AI Distillation #4
How to build LLMs, SAM for 3D points, Observing AI agents for better learning, and more...
These are some excellent resources I found covering various CV, NLP, and optimization topics over the past week.
Spann3R: 3D Reconstruction with Spatial Memory
Spann3R is a method for editing 3D objects in images by controlling spatial, textual, and style aspects through disentangled latent spaces. It achieves realistic edits by combining voxel grids for spatial precision with diffusion models for high-quality textures. Spann3R supports transformations like scaling, rotation, and material changes while maintaining coherence with the original scene. Check out the project page for more.
CogVLM2-Video: A Temporally-Aware Video Understanding Model
CogVLM2 introduces a new generation of visual language models for image and video understanding– CogVLM2, CogVLM2-Video, and GLM-4V. The model integrates multi-frame input with temporal grounding, achieving state-of-the-art results on multiple benchmarks. These models are open-sourced, so check them out for your work.

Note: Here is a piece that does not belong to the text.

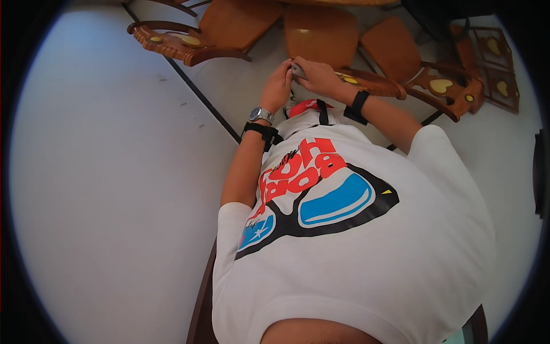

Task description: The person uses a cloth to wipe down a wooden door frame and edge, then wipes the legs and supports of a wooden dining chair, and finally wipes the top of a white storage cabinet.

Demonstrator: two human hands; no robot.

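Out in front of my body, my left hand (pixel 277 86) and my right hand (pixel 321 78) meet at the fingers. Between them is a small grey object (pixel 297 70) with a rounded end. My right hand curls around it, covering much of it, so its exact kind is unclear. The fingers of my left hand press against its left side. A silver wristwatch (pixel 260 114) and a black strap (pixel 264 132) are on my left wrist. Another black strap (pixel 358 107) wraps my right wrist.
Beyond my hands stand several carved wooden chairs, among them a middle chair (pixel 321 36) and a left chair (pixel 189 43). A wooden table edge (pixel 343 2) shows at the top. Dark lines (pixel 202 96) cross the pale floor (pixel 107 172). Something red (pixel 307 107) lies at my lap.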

ReconX: Reconstruct Any Scene from Sparse Views
ReconX is a method for 3D reconstruction and editing using cross-modal generation techniques. It leverages the complementary strengths of 2D diffusion models and 3D representations to enable high-quality reconstructions from images and intuitive editing of 3D scenes.
SAM2Point: Segment Any 3D as Videos
SAM2Point adapts the Segment Anything Model 2 (SAM 2) for 3D segmentation in a zero-shot and promptable manner. It interprets 3D data as a series of multi-directional videos, allowing SAM 2 to perform 3D segmentation without further training or 2D-3D projection. SAM2Point supports various prompt types and generalizes across different 3D datasets.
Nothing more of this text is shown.